Espero que no se me interprete mal. Si este capítulo induce a alguien a pensar que la falta de «afecto natural» supone una depravación extrema, habré fracasado. Tampoco pongo en duda por el momento que el afecto es la causa, en nueve casos sobre diez, de toda la felicidad sólida y duradera que hay en nuestra vida natural. Por lo tanto, sentiré una cierta simpatía por aquellos que comenten estas últimas páginas diciendo algo así como «Por supuesto, por supuesto. Estas cosas suceden en la realidad. La gente egoísta y neurótica puede retorcer cualquier cosa, hasta el amor, y convertirlo en una especie de sufrimiento o de explotación. ¿Pero para qué poner el acento en casos límite? Algo de sentido común, un poco de tira y afloja, impiden que esto suceda entre personas normales». Aunque me parece que este comentario necesita a su vez otro comentario.

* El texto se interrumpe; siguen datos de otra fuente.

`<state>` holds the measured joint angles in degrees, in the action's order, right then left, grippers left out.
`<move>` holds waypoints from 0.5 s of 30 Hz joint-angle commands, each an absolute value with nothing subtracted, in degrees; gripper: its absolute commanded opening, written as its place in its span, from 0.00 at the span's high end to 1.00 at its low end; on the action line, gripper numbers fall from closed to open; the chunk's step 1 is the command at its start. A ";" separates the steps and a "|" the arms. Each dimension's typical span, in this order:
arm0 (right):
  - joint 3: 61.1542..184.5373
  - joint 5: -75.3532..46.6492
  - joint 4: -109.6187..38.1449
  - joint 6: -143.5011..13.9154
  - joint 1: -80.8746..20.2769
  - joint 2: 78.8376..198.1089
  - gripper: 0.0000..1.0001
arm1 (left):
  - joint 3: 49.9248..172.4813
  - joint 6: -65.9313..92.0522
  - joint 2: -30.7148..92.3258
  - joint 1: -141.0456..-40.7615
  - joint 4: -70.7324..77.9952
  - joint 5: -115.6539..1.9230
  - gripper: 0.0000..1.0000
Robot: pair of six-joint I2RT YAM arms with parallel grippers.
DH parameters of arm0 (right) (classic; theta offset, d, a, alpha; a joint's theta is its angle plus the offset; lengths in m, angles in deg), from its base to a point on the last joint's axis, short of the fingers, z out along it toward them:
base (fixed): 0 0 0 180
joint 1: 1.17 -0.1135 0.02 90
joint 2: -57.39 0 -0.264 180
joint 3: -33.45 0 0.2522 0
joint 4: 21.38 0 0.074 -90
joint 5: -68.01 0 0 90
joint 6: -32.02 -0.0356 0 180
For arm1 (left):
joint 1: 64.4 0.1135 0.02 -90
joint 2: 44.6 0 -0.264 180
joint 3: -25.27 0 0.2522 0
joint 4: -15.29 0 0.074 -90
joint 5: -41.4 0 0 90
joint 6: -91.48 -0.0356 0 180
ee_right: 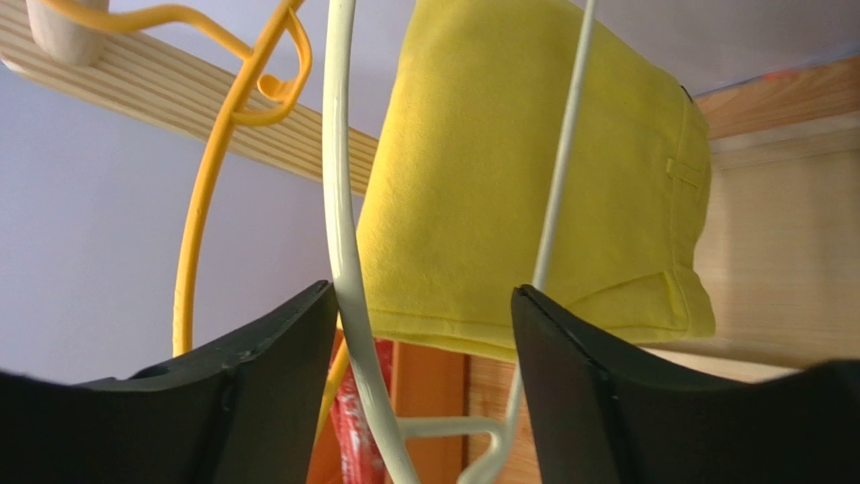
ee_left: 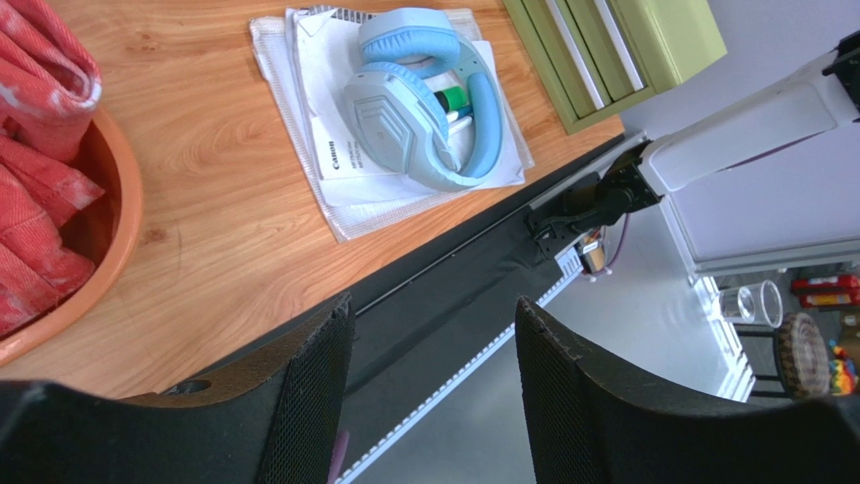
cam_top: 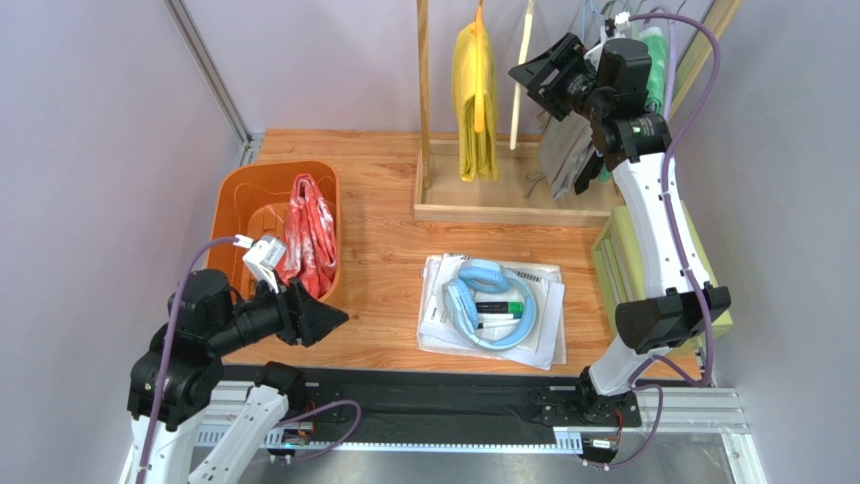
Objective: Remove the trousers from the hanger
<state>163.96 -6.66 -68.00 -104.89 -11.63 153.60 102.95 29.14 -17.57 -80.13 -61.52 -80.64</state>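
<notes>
Orange plastic basket point(cam_top: 230, 207): left of the top view, standing on the wooden table point(cam_top: 384, 202).
Trousers point(cam_top: 308, 237): red-orange with a pale pattern, bunched inside the basket against its right wall, one fold draped over the rim. They are on no hanger.
Left gripper point(ee_left: 434, 308): low at the lower left, just right of the basket's near corner. Its jaws are apart, with nothing between them.
Blue headphones point(cam_top: 490, 303): centre of the table, lying on a stack of white papers point(cam_top: 439, 328), with pens inside the band.
Wooden rack point(cam_top: 424, 71): upper centre, an upright post rising from a shallow tray base.
Yellow garment point(ee_right: 535, 171): hanging from the rack on an orange-yellow hanger point(ee_right: 212, 151).
Hanger point(ee_right: 341, 202): cream, slim and bare, hanging just right of the yellow garment. In the right wrist view it runs down between the fingers, close by the left one.
Right gripper point(ee_right: 424, 290): raised at the upper right, up at the rack. Its jaws are spread around the cream hanger, not closed on it.
Grey clothes point(cam_top: 565, 151): hanging behind the right arm.
Green box point(cam_top: 618, 257): right edge of the table.
</notes>
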 commanded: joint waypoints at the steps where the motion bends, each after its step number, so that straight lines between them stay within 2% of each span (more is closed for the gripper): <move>1: 166.04 -12.67 -74.68 -95.43 -12.95 147.75 0.21 | 106.88 22.93 -14.64 -79.96 -61.93 -80.25 0.34; 5: 166.57 -19.68 -82.14 -87.18 -15.75 144.68 0.12 | 108.20 21.35 -11.74 -79.96 -59.56 -82.08 0.33; 9: 163.85 -29.45 -88.04 -80.41 -21.11 140.72 0.04 | 115.03 16.69 -5.68 -82.06 -62.54 -80.69 0.33; 15: 147.63 -37.02 -89.46 -79.16 -28.76 128.07 0.01 | 119.36 13.62 -0.22 -88.83 -63.51 -82.00 0.32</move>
<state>156.46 -28.47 -85.97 -83.32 -25.42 136.02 116.66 18.17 -2.47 -85.81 -62.94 -81.09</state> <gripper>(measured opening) 0.983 0.677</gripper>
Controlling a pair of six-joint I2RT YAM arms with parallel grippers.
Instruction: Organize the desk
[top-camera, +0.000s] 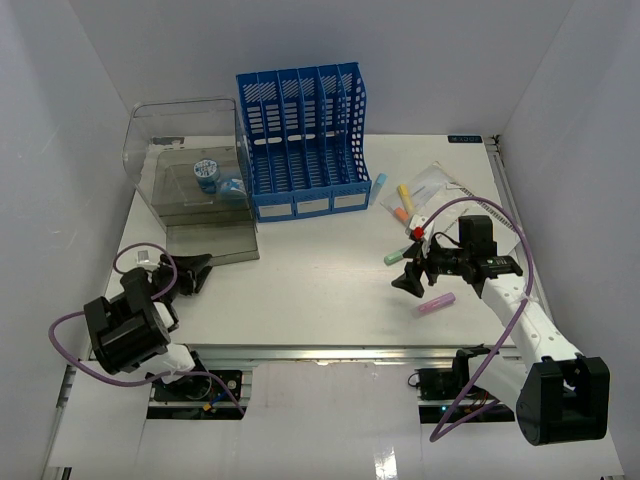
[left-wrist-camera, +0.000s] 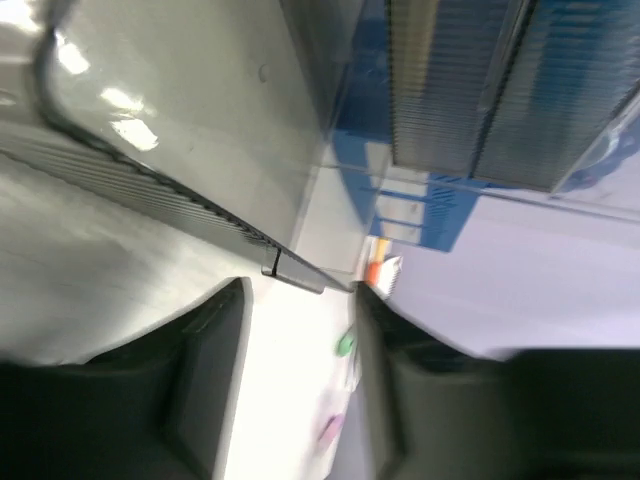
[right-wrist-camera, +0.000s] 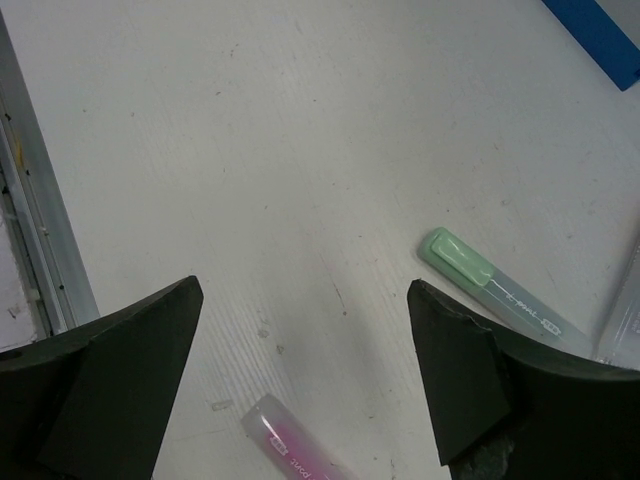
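- The right gripper (right-wrist-camera: 303, 300) is hovering with its jaws standing wide apart, gripping nothing, and the desk (right-wrist-camera: 250, 130) is lying directly below it.
- A pink highlighter (right-wrist-camera: 290, 450) is lying between its fingers, toward the wrist.
- A green highlighter (right-wrist-camera: 470, 270) is lying just past one fingertip.
- The left gripper (left-wrist-camera: 300, 300) is facing the clear box (left-wrist-camera: 200, 120) just ahead, with its jaws apart and empty.

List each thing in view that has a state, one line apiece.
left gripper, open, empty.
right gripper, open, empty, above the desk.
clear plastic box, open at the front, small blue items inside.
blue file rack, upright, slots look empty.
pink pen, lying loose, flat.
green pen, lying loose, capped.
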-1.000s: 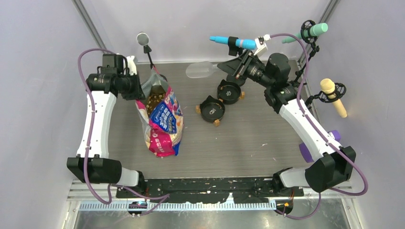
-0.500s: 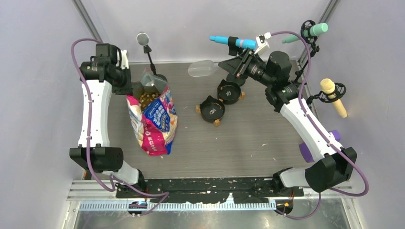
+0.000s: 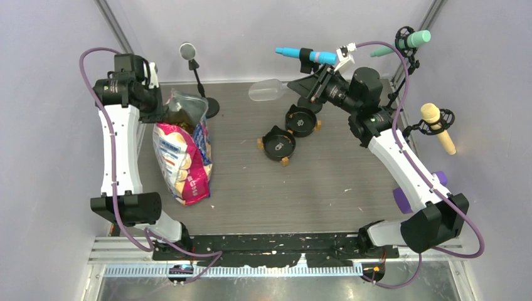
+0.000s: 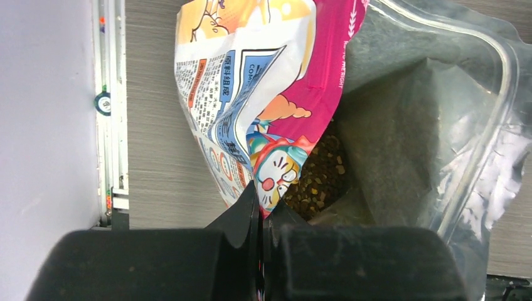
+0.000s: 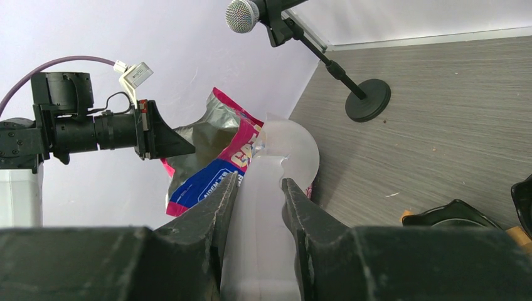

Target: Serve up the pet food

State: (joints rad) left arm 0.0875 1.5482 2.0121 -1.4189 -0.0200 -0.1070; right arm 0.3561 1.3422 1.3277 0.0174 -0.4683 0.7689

Primeramente, en cuanto a lo de «neurótico». No me parece que lleguemos a ver las cosas con mayor claridad por calificar todos esos estados dañinos para el afecto como patológicos. Sin duda hay elementos patológicos que hacen anormalmente difícil, y aun imposible para ciertas personas, resistir la tentación de caer en esos estados. Hay que llevar a estas personas al médico sea como sea. Pero pienso que todo el que sea sincero consigo mismo admitirá que esa tentación también la ha sentido. Sentir eso no es una enfermedad; y si lo es, el nombre de esa enfermedad es ser hombre caído. Entre la gente normal el hecho de ceder a ellas —¿y quién no ha cedido alguna vez?— no es una enfermedad sino un pecado. La dirección espiritual nos ayudará aquí más que el tratamiento médico. La medicina actúa con el fin de restablecer la estructura «natural» o la función «normal»; pero la codicia, el egoísmo, el autoengaño y la autocompasión no son antinaturales ni anormales en el mismo sentido en que lo son el estigmatismo o un riñón flotante. Porque ¿quién, ¡en nombre del Cielo!, podría calificar de natural o normal a la persona que no tuviera ninguna de esas deficiencias? Será «natural» si se quiere, pero en un sentido muy distinto: será archinatural, es decir, será una persona sin pecado original. Hemos visto sólo a un Hombre así, y El no responde en absoluto a la descripción que puede hacer el psicólogo del ciudadano integrado, equilibrado, adaptado, felizmente casado y con empleo. Uno no puede, realmente, estar muy «adaptado» a su mundo si se le dice que «tiene demonio» y termina clavado desnudo en un madero.